Your objective. Below are the records; copy exactly the stretch from the line containing "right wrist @" through the line containing "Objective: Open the", both ends included, and nothing else.
------------------------------
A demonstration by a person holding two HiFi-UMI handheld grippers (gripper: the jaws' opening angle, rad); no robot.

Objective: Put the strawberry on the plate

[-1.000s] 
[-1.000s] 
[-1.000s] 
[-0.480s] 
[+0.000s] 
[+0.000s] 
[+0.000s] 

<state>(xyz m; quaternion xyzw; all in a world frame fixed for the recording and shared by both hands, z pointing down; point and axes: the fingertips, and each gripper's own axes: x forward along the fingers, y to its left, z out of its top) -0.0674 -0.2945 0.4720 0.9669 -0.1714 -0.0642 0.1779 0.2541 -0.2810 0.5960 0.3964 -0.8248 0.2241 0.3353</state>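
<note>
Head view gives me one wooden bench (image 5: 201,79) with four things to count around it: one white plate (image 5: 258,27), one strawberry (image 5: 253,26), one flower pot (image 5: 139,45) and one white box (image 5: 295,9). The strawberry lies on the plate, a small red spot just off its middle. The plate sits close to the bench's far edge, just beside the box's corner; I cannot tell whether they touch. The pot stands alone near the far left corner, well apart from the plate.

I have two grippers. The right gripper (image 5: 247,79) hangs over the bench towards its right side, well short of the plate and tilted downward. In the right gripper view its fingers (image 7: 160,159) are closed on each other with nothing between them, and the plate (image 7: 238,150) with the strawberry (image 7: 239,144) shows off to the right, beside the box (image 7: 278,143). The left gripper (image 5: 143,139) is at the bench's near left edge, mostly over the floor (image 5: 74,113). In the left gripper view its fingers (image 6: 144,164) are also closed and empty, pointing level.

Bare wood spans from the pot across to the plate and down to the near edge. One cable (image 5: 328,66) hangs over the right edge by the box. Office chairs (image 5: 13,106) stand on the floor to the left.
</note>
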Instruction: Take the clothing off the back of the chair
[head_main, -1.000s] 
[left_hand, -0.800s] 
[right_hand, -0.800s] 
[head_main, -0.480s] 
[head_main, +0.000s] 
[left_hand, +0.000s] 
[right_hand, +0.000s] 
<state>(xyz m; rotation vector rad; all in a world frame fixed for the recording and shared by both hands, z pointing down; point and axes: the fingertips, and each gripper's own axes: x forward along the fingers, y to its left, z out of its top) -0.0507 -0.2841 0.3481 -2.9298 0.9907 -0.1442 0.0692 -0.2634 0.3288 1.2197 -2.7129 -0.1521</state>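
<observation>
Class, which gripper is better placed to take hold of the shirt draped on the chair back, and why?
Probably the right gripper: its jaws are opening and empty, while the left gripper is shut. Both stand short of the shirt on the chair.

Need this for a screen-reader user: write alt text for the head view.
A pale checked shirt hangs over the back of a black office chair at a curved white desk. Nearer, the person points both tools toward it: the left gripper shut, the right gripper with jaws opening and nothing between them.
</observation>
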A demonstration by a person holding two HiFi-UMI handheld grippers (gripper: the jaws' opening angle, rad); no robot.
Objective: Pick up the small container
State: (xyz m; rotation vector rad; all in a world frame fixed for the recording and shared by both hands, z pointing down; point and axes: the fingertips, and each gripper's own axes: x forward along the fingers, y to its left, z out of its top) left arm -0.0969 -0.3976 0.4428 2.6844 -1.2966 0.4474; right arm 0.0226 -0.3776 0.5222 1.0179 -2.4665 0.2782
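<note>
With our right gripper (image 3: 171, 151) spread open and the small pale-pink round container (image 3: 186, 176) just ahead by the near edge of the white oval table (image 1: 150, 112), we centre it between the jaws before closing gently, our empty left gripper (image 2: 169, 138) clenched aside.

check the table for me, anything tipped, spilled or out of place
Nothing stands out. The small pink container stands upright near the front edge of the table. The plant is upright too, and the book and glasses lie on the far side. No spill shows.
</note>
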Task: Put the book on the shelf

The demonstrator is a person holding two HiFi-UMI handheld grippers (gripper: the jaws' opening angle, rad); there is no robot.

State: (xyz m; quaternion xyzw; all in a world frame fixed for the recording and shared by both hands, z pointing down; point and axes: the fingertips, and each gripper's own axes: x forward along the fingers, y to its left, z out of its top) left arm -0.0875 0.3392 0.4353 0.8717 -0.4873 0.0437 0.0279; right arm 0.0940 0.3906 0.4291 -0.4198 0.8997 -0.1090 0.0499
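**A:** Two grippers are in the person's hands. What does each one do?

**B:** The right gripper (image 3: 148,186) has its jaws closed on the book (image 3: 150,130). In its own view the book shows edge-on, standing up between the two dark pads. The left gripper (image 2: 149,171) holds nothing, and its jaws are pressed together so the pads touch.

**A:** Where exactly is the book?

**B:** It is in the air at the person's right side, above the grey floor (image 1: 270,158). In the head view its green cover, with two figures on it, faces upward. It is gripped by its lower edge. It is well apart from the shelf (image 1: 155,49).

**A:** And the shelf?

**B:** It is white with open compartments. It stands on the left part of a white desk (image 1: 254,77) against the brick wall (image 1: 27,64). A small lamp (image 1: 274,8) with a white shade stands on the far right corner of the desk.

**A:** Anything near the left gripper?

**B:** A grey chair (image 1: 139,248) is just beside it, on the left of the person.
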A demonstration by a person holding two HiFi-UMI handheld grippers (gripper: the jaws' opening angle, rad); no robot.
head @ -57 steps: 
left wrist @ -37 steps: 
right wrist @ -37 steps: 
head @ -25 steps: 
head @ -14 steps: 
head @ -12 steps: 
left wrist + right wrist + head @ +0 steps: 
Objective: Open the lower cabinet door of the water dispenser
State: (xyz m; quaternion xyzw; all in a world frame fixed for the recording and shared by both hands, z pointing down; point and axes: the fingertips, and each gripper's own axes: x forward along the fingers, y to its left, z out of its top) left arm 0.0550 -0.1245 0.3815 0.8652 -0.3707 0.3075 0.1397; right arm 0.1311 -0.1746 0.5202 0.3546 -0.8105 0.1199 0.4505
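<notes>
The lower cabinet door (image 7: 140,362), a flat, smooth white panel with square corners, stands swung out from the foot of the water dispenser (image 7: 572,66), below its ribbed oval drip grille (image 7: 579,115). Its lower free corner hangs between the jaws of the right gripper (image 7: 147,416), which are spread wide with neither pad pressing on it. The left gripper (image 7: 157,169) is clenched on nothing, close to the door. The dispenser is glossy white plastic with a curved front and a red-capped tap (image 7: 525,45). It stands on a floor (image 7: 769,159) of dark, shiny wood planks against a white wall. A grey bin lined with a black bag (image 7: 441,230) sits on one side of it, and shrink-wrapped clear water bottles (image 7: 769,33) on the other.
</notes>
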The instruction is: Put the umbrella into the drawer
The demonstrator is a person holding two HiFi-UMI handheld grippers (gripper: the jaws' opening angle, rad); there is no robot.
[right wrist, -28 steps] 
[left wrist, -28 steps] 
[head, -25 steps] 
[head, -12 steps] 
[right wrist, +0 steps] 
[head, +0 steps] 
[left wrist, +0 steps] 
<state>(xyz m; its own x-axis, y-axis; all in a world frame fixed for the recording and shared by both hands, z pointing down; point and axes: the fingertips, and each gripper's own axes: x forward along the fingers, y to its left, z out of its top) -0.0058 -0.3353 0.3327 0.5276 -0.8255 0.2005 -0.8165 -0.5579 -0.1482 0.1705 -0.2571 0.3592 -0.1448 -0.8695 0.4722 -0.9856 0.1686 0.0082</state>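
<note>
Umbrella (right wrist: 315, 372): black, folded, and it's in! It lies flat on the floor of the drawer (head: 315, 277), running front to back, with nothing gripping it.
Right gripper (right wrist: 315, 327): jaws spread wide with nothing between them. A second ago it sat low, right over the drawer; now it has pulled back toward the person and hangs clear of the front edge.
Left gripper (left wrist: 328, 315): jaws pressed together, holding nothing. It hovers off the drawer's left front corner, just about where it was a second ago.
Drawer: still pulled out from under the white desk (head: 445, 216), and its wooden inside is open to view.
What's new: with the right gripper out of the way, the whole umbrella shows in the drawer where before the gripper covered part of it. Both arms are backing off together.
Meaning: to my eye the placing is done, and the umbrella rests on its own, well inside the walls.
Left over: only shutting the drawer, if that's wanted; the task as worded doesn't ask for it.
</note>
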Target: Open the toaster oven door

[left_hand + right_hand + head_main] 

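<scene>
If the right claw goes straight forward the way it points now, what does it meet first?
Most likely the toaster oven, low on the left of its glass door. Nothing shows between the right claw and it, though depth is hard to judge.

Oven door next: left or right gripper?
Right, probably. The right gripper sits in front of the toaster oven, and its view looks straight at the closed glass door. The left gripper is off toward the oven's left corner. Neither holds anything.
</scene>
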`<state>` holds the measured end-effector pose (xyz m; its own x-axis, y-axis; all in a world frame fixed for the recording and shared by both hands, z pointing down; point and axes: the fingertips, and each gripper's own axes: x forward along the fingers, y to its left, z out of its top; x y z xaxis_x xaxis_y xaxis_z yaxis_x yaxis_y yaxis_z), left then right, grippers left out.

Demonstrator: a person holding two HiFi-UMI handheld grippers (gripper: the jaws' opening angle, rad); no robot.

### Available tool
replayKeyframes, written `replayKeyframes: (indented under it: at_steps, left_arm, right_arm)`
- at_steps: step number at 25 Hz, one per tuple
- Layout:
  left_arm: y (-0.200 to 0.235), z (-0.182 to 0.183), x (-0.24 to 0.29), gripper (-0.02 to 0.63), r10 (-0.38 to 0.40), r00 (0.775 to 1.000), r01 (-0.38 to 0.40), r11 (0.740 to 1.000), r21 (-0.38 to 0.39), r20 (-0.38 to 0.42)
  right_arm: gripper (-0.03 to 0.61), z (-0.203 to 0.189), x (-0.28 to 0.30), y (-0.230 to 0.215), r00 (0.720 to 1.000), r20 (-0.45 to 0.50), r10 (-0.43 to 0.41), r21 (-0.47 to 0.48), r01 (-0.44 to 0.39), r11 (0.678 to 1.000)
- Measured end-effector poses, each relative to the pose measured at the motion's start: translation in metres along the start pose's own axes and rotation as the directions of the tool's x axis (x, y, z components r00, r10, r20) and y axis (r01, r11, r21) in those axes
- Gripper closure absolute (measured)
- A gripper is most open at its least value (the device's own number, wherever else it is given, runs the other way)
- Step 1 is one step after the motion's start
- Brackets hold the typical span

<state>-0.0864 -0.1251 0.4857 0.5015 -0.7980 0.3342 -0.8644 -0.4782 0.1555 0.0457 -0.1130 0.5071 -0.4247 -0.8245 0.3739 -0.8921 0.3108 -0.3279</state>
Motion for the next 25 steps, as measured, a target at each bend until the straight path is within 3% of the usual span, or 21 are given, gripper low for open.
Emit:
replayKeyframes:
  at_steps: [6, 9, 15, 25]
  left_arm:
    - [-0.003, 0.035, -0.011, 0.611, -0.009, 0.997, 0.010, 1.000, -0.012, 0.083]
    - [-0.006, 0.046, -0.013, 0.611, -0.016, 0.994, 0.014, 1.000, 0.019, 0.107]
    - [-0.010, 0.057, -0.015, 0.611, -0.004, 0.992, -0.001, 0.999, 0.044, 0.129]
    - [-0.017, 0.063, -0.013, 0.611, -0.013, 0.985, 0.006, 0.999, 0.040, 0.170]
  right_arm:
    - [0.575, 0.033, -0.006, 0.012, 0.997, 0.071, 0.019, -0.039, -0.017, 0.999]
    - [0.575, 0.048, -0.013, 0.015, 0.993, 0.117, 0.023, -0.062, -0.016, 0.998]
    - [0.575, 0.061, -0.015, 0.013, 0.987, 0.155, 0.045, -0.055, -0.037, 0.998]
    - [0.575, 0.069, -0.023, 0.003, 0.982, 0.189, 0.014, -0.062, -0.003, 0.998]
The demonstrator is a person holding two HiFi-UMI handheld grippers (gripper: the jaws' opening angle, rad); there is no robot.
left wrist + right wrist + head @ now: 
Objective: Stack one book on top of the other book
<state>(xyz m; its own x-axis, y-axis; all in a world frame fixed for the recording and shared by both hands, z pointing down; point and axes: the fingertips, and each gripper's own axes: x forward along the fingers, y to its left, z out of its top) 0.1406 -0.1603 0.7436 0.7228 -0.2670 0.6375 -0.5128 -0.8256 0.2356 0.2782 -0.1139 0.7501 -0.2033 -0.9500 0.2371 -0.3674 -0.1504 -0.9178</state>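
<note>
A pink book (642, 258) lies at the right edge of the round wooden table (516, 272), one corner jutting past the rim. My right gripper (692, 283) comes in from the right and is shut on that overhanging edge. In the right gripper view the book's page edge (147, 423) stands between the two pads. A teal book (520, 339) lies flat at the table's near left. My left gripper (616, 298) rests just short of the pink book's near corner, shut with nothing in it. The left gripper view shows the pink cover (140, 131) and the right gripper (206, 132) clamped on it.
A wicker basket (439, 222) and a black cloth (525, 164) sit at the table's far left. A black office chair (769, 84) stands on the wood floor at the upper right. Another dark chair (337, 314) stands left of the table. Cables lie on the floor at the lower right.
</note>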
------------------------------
Solution to the exercise.
right wrist @ -37 steps: 
head @ -25 steps: 
head @ -14 steps: 
head @ -12 steps: 
left wrist + right wrist + head @ +0 steps: 
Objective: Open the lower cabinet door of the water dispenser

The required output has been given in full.